My personal take: Gaining friends is easy. However, maintaining a somewhat deep relationship with new-ish friends is harder and requires a decent amount of effort. Rule of thumb is however to be always sincere because people repel from you once they feel like you’re trying too hard. Again, there are no hard or fast rules in general, everything about making friends and networking is intuitive and understanding the aura, vibes and atmosphere you get from the space.

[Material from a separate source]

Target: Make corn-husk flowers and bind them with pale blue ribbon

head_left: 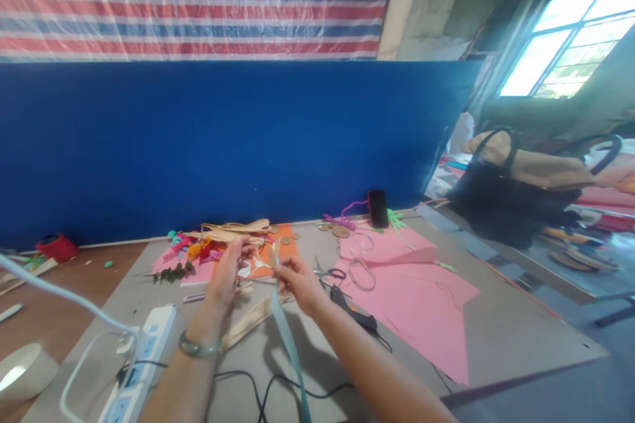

A great read on a relevant topic: “The Tipping Point” by Malcolm Gladwell, find the term ‘Connector’. A connector generally means a person/friend/acquaintance you know who connects you to various other people, an essential person in our social circle(s). Connectors know a lot of people and they genuinely maintain these friendships as well as introduce people to others in their social circle. I self-identify as a partial connector, I only connect people if I deem it mutually beneficial for both of them.